The Night the Fog Came

It did not creep in from the sea. It did not drift down from the mountains. It arrived everywhere at once — from all directions simultaneously, as though the world had simply exhaled something it had been holding for a very long time.

People who survived the first night describe the same thing regardless of where they were: the fog rolled in at dusk, thick and wrong, carrying a cold that had nothing to do with temperature. By morning, half the people they knew were gone. Not fled. Gone. The fog had taken them, and it left no trace of what it had done with them.

This event became known as The Descension. The Mist that arrived that night was not fog — it was something that wore the shape of fog while being something else entirely. It transformed the landscape.
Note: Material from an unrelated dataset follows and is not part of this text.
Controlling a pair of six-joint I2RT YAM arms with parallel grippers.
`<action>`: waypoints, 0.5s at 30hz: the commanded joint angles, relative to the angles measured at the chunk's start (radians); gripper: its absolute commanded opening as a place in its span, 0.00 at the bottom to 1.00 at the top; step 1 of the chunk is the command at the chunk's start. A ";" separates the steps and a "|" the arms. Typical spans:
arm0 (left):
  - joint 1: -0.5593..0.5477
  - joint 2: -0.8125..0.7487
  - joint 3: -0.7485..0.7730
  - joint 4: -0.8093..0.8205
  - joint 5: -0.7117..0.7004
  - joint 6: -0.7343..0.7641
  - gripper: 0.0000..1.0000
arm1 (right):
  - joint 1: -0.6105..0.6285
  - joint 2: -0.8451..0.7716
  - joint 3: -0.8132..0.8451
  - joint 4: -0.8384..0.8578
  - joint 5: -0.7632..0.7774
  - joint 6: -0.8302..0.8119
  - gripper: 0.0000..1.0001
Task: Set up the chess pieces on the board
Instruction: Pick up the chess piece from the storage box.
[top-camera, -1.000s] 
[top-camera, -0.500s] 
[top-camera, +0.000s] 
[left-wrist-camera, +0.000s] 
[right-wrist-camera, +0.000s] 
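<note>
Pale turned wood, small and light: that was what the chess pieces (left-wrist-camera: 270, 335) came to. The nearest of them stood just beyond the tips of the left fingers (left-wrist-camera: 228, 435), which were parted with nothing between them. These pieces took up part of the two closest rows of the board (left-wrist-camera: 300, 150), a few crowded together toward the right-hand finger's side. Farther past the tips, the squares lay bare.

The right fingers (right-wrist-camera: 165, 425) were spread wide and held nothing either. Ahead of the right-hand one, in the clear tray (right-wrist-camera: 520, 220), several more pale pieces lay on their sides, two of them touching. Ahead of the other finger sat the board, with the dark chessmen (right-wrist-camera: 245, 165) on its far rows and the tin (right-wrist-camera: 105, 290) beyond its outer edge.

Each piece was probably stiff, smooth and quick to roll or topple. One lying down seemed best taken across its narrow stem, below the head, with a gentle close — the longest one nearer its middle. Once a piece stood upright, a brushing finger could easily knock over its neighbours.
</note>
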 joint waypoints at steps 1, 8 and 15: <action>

It brought with it creatures that defied natural law. And it seemed, to those who studied it in the terrible years that followed, to possess an awareness of those it had not yet consumed.

The world that existed before The Descension ended that night. What came after is still being survived.

The Veil

The Edge of Everything

At the outermost edges of the known world, the Mist has thickened into something impenetrable. Hunters call it The Veil. It encircles the entire known territory — every road, every river, every attempt at a sea route eventually reaches the same grey wall. Whatever this land is called, The Veil is its border.

Nothing crosses it. Not birds. Not ships. Not the people who have tried. Those who approach its deepest densities slow, lose coherence of thought, and eventually disappear — absorbed into the grey with no sound and no struggle. The Veil does not hunt. It does not pursue. It simply ends things.

Whether The Veil is a consequence of The Descension or its cause is the central debate of every scholar still alive to debate anything. It may be a barrier. It may be a membrane. It may be a wound in the world that has never stopped bleeding. The Antiquarian League has filed seventeen competing theories. None of them are satisfying.

What is known: the world inside The Veil is all the world there is. Whatever was out there before — if anything was — is no longer reachable.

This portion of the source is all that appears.